WORK ORDER ::
Below are the records. State how many of their lines contain "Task", with nothing else.

Stored entries:
□ □ □ □ □ □ □

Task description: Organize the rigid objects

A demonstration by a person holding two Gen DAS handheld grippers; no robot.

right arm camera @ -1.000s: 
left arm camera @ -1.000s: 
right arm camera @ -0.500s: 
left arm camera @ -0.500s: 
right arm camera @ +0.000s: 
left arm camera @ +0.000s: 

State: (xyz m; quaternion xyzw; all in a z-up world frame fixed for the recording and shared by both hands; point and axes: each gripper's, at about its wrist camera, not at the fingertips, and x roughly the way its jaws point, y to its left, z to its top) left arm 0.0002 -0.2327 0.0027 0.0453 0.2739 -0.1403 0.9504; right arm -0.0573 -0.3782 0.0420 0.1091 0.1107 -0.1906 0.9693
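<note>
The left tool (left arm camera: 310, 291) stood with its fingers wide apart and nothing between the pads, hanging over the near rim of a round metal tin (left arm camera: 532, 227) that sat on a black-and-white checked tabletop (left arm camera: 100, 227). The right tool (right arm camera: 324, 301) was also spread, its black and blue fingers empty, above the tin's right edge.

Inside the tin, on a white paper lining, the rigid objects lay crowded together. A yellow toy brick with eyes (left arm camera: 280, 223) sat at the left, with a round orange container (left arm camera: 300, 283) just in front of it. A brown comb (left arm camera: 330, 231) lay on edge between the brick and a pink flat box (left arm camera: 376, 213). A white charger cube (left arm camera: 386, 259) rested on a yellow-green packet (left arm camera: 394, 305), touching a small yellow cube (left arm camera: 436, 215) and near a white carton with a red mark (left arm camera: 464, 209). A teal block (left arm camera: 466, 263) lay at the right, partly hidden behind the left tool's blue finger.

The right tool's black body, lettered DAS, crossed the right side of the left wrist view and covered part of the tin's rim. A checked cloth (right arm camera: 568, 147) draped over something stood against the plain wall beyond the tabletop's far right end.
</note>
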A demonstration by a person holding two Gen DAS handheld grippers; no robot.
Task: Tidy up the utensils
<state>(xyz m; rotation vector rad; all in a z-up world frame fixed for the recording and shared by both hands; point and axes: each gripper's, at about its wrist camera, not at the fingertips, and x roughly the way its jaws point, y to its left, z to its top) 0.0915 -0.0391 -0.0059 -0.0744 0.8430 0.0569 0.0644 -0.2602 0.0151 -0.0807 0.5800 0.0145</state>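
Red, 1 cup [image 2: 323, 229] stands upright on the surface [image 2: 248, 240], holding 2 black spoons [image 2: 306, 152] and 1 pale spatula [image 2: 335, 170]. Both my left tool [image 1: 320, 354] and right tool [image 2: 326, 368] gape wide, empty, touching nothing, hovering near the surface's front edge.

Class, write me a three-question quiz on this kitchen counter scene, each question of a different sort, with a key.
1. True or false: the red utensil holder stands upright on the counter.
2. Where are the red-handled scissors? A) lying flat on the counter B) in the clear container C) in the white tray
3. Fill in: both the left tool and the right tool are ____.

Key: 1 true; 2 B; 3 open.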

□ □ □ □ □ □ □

ANSWER TO THE PROBLEM ::
2